EMA¶

`ocean_emulators.utils.ema` ¶

Exponential Moving Average (EMA) module.

Copied from https://github.com/CompVis/latent-diffusion/blob/main/ldm/modules/ema.py and modified.

MIT License

Permission is hereby granted, free of charge, to any person obtaining a copy of this software and associated documentation files (the "Software"), to deal in the Software without restriction, including without limitation the rights to use, copy, modify, merge, publish, distribute, sublicense, and/or sell copies of the Software, and to permit persons to whom the Software is furnished to do so, subject to the following conditions:

The above copyright notice and this permission notice shall be included in all copies or substantial portions of the Software.

THE SOFTWARE IS PROVIDED "AS IS", WITHOUT WARRANTY OF ANY KIND, EXPRESS OR IMPLIED, INCLUDING BUT NOT LIMITED TO THE WARRANTIES OF MERCHANTABILITY, FITNESS FOR A PARTICULAR PURPOSE AND NONINFRINGEMENT. IN NO EVENT SHALL THE AUTHORS OR COPYRIGHT HOLDERS BE LIABLE FOR ANY CLAIM, DAMAGES OR OTHER LIABILITY, WHETHER IN AN ACTION OF CONTRACT, TORT OR OTHERWISE, ARISING FROM, OUT OF OR IN CONNECTION WITH THE SOFTWARE OR THE USE OR OTHER DEALINGS IN THE SOFTWARE.

`EMATracker(model, decay=0.999, faster_decay_at_start=True)` ¶

Exponential Moving Average (EMA) tracker.

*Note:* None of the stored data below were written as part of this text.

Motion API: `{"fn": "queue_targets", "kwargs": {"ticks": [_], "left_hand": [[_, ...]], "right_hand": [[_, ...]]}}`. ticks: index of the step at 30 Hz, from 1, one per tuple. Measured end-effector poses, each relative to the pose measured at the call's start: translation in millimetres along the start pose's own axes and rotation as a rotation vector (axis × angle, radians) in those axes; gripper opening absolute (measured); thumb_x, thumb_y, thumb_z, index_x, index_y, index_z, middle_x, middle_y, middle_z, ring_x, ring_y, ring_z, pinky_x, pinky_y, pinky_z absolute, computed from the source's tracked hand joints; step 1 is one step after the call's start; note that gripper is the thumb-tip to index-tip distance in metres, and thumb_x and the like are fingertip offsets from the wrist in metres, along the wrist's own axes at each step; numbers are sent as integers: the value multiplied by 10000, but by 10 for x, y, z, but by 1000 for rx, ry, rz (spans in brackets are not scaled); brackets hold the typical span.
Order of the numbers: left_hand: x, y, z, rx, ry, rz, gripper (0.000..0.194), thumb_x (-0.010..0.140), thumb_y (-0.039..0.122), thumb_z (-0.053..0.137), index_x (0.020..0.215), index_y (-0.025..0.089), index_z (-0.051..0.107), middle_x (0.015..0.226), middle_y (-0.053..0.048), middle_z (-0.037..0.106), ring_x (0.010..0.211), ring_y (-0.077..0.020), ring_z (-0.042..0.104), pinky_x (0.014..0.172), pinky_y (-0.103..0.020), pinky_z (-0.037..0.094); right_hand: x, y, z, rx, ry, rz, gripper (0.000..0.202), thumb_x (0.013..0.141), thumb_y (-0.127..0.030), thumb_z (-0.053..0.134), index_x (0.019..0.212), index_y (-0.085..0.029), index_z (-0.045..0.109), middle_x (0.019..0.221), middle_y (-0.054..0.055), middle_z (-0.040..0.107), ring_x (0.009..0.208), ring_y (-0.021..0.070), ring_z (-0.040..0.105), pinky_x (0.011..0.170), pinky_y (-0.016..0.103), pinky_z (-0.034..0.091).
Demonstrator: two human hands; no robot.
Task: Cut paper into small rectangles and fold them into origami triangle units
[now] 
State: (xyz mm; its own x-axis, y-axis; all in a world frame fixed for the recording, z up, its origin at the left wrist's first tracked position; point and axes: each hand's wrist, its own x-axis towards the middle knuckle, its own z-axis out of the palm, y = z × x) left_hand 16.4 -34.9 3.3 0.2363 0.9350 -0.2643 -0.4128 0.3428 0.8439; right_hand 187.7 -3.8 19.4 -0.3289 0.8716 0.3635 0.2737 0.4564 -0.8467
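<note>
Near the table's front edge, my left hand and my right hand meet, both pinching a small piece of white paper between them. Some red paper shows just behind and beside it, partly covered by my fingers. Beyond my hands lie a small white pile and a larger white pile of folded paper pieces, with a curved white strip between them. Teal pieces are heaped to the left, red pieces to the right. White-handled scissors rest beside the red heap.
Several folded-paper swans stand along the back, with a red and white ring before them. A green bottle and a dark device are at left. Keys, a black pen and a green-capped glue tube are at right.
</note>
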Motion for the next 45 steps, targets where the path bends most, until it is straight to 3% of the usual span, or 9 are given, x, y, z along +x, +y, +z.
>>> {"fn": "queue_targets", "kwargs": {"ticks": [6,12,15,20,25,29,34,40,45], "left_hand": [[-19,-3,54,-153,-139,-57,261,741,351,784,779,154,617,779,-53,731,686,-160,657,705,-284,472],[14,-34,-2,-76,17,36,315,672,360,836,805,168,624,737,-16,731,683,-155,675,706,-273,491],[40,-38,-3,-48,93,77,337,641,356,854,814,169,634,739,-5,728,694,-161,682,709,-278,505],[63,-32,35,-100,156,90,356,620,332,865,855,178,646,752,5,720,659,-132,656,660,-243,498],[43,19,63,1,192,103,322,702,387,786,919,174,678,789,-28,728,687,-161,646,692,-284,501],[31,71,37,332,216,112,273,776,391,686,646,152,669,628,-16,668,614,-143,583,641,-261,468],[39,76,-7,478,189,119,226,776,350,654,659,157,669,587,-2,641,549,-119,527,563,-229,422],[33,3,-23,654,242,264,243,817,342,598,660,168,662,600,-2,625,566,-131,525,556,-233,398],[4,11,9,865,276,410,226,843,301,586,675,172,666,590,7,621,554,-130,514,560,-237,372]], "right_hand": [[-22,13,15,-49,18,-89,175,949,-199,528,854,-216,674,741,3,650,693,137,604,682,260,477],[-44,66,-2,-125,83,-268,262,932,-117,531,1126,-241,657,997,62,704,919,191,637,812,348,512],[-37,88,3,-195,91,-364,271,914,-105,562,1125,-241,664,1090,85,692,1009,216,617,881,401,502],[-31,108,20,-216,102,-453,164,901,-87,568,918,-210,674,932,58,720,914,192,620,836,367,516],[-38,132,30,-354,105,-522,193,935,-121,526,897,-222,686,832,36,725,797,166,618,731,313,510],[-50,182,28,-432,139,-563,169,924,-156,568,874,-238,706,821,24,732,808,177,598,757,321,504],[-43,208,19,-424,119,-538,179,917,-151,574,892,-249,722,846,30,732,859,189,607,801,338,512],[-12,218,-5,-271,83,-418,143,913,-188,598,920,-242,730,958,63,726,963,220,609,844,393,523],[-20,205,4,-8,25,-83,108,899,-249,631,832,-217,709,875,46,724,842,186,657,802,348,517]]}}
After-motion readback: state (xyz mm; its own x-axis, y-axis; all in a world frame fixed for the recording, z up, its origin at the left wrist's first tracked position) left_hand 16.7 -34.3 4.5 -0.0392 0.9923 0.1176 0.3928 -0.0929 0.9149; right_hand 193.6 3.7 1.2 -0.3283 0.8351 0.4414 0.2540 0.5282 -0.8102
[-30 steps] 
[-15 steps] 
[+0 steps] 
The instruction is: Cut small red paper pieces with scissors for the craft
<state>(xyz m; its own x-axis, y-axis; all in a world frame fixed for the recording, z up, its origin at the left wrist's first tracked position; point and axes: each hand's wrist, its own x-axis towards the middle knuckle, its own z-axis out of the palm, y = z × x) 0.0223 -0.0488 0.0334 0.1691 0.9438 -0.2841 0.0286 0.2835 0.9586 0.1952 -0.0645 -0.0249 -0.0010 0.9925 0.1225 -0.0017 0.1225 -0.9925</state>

This tracks the moving average of the parameters of a model, and has methods that can be used to temporarily replace the parameters of the model with its EMA.

Create a new EMA tracker.

Parameters:

Name	Type	Description	Default
`model`	`Module`	The model whose parameters should be tracked.	required
`decay`	`float`	The decay rate of the moving average.	`0.999`
`faster_decay_at_start`	`bool`	Whether to use the number of updates to determine the decay rate. If True, the decay rate will be min(decay, (1 + num_updates) / (10 + num_updates)). If False, the decay rate will be decay.	`True`

Source code in src/ocean_emulators/utils/ema.py

def __init__(
    self,
    model: torch.nn.Module,
    decay: float = 0.999,
    faster_decay_at_start: bool = True,
):
    """
    Create a new EMA tracker.

    Args:
        model: The model whose parameters should be tracked.
        decay: The decay rate of the moving average.
        faster_decay_at_start: Whether to use the number of updates to determine
            the decay rate. If True, the decay rate will be min(decay, (1 +
            num_updates) / (10 + num_updates)). If False, the decay rate
            will be decay.
    """
    if decay < 0.0 or decay > 1.0:
        raise ValueError("Decay must be between 0 and 1")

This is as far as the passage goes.